◆ Goal of the exercise ◆
Look through the records and copy every line in which "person" appears.
Data START
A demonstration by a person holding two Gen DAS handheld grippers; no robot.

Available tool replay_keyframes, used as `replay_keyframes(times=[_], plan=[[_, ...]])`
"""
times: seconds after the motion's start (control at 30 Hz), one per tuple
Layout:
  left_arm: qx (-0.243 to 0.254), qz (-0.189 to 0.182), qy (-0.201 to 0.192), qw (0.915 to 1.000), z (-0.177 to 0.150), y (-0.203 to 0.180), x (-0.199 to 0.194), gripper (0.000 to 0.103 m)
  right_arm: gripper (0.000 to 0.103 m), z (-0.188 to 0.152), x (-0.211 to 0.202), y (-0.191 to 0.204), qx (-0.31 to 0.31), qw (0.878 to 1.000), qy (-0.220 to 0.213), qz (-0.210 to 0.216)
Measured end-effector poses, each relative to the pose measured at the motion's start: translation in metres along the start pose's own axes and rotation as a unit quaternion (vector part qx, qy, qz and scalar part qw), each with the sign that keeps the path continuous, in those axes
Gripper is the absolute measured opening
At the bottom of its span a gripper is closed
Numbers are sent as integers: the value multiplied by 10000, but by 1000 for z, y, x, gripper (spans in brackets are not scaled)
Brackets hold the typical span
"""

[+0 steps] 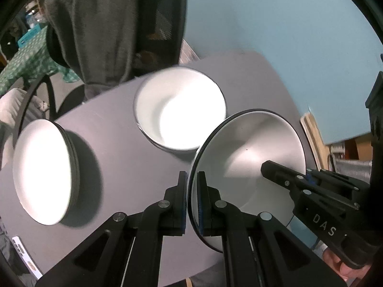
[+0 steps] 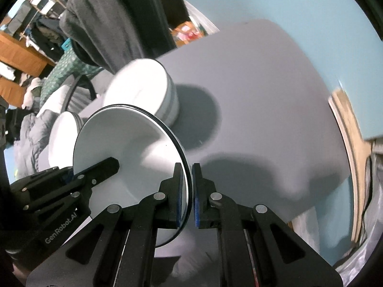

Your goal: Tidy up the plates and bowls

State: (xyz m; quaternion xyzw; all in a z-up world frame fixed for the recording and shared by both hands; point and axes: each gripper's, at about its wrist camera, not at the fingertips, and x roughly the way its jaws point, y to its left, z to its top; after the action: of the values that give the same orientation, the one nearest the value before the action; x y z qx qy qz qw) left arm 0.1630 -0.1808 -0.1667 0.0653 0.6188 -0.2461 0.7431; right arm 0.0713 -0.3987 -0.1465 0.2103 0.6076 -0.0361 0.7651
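While both tools pinch opposite rims of one shallow white plate with a thin dark edge [image 1: 251, 157], it hangs above the grey counter [image 1: 119, 167] near its front edge. The left tool [image 1: 191, 191] is clamped on one rim, the right tool [image 2: 189, 186] on the other. Toward the far edge sits a stack of white bowls [image 1: 179, 114]; toward the left edge, a stack of white plates [image 1: 43, 172], likely the plate's destination, nearer the left tool.

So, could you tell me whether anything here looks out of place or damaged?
Nothing stands out. The held dish is gripped on opposite rims by the left gripper and right gripper. The bowl stack and plate stack sit neatly on the grey table, unbroken, with no spills.
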Motion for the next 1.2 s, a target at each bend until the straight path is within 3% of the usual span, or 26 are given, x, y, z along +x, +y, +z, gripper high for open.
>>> replay_keyframes(times=[0.27,0.57,1.2], plan=[[-148,210,-236,9994,35,22,-6,7,8,43,3,26,-328,9994,-81,108],[-229,399,-128,9989,63,39,17,7,8,76,27,37,-550,9984,152,15],[-238,607,198,9977,71,43,48,10,8,93,51,33,-660,9959,569,-260]])
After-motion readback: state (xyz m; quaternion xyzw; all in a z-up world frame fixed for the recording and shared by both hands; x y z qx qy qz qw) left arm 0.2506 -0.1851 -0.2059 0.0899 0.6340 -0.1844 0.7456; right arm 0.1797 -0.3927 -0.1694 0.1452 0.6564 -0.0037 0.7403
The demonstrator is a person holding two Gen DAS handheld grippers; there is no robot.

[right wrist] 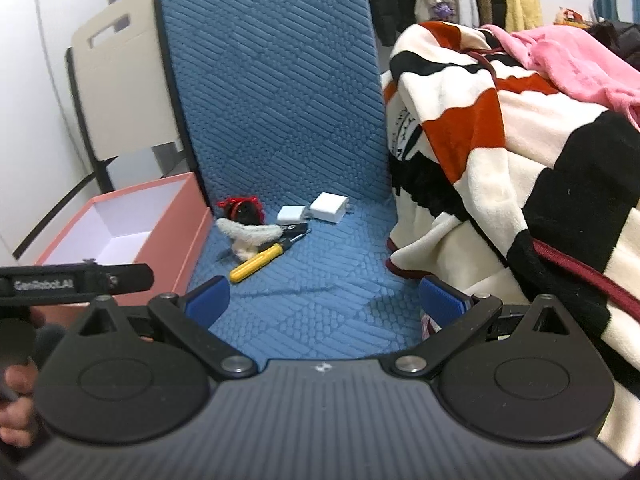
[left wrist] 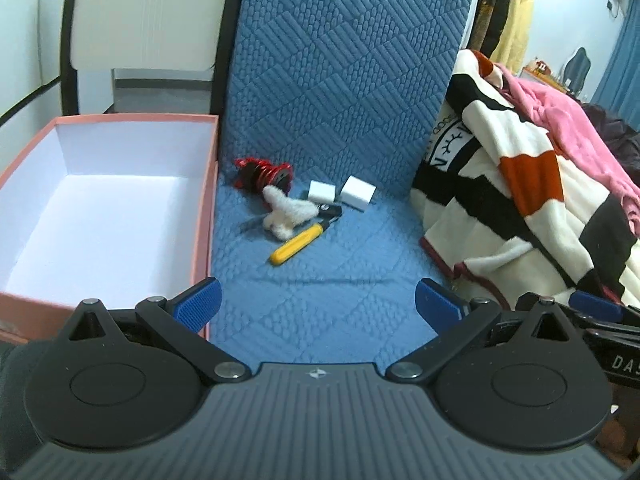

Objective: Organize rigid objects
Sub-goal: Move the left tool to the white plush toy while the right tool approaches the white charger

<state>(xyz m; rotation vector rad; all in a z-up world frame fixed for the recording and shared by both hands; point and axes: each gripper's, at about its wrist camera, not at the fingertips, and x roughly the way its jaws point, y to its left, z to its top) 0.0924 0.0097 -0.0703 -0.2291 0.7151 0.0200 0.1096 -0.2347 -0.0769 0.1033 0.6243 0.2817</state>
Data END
◆ Task response ◆
A demonstration by a person holding two Gen DAS handheld grippers; no robot.
The demonstrator is a person holding two Gen DAS handheld grippers; there is no robot.

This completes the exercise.